= Goal of the exercise =
Report the number of lines below in which the word "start" occurs. Nothing else is needed.

= Recorded information =
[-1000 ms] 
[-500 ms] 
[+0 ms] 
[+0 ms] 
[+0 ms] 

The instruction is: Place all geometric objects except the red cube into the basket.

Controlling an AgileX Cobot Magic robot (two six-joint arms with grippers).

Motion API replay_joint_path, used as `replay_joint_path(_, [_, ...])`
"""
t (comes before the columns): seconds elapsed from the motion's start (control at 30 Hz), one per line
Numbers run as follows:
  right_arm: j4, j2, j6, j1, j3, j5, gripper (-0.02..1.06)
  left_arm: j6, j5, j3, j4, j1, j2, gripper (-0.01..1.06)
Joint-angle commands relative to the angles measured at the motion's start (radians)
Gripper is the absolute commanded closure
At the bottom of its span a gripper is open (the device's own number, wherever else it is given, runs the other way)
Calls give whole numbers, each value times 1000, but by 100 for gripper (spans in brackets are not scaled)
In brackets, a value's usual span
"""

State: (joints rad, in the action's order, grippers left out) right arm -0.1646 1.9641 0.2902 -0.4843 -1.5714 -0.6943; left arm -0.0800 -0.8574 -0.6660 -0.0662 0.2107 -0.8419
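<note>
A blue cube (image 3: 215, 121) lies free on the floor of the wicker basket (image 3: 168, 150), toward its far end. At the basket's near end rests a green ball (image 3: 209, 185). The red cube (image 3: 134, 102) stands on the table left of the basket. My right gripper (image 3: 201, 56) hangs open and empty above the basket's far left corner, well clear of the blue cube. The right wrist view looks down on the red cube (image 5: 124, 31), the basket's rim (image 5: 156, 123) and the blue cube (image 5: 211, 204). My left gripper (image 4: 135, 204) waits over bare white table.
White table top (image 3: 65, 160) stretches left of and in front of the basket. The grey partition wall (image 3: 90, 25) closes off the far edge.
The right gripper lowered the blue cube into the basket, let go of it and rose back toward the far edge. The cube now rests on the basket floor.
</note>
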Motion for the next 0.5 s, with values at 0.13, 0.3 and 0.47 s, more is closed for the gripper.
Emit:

= Response =
2